Greg Johnson, a Hawaiian religion expert and an associate professor of Religious Studies at the University of Colorado, Boulder, said the indigenous protests are increasingly led by organizers who are “generating” religion through their activism. “The kids of today’s generation know a new set of chants, a new set of prayers because of those who came before them,” Johnson told ThinkProgress.
Prayer has been very visible during the demonstrations. The movement started April 1 with a nearly 30-mile prayer ride on horseback, Emily Miller wrote for Religion News Service. “That prayer has continued in the camps since then: communal prayers in the morning and evening and at mealtimes; prayers in vigils and in songs; prayers while sage, cedar and tobacco are burned,” she wrote. “And the Standing Rock Sioux have invited all people to join.”

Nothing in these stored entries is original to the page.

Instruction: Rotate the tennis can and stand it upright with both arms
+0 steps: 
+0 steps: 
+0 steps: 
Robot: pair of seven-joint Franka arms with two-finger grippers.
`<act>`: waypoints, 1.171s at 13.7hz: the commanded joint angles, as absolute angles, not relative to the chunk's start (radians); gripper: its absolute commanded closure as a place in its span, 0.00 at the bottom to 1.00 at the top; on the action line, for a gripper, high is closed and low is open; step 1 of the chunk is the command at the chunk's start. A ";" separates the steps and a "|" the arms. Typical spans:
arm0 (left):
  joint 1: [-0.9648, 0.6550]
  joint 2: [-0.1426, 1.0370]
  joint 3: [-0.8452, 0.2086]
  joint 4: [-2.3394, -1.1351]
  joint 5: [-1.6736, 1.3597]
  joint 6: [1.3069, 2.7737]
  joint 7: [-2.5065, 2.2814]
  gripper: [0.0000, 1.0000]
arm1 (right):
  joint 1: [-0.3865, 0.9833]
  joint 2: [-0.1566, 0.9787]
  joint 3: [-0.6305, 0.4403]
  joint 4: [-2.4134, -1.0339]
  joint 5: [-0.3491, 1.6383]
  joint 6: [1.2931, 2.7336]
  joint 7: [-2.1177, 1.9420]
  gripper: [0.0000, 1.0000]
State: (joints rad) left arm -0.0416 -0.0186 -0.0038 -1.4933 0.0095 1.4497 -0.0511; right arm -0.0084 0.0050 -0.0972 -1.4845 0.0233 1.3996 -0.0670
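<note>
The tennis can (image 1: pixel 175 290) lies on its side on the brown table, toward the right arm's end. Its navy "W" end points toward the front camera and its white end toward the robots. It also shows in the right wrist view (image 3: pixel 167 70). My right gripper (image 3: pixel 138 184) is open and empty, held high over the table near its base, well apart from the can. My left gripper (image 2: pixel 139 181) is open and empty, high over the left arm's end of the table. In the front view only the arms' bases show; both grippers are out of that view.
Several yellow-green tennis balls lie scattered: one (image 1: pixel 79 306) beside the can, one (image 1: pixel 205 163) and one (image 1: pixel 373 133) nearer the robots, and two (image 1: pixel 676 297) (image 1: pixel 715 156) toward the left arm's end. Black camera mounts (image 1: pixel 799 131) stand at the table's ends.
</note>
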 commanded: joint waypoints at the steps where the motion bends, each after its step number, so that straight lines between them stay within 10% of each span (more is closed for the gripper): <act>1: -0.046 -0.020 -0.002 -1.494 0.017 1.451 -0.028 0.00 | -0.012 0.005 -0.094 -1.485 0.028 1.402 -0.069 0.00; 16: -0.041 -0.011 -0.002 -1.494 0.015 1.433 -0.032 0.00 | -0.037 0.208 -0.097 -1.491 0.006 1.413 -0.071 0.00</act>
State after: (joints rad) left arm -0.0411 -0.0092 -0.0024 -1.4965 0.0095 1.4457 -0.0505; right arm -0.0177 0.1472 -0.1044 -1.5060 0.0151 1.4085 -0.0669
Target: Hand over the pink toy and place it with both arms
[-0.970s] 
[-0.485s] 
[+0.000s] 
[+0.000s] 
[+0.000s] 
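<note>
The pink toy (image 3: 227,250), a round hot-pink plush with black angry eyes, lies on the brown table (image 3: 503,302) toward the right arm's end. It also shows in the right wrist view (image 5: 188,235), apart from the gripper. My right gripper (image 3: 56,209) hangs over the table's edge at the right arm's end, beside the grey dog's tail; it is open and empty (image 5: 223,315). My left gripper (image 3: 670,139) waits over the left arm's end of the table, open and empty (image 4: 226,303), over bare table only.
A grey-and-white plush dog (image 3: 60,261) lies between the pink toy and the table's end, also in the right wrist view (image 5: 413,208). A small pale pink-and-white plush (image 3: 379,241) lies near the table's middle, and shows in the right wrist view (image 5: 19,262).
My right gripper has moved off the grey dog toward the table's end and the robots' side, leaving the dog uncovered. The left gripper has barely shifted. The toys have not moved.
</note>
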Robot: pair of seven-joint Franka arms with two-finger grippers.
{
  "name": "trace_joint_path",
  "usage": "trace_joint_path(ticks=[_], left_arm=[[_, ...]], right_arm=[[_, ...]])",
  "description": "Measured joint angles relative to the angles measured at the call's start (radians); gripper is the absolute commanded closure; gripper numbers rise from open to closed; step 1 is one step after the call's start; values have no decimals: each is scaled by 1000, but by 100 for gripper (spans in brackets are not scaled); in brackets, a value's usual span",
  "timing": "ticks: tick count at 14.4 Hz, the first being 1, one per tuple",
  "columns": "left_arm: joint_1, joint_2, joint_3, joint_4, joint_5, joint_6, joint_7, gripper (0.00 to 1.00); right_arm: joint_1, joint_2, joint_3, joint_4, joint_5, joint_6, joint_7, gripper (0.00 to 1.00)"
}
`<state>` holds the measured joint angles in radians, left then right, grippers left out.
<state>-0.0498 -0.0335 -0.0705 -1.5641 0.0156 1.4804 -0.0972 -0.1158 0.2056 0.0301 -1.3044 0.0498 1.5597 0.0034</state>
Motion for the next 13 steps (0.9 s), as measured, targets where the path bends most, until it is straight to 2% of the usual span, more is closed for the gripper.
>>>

The demonstrations have attracted attention from mostly mainline Protestant denominations, though some see Pope Francis, who has written an encyclical on the environment and spirituality, as a natural ally. Representatives from the Presbyterian Church (USA), United Church of Christ and the Episcopal Church have visited the Standing Rock camp or expressed solidarity with the protesters, according to Religion News Service. On Nov. 3, more than 500 clergy led prayers and sang hymns while marching to a bridge that has been the site of clashes between demonstrators and police.
This piece has been updated to reflect the title of Rosalyn R. LaPier, a visiting assistant professor at Harvard Divinity School.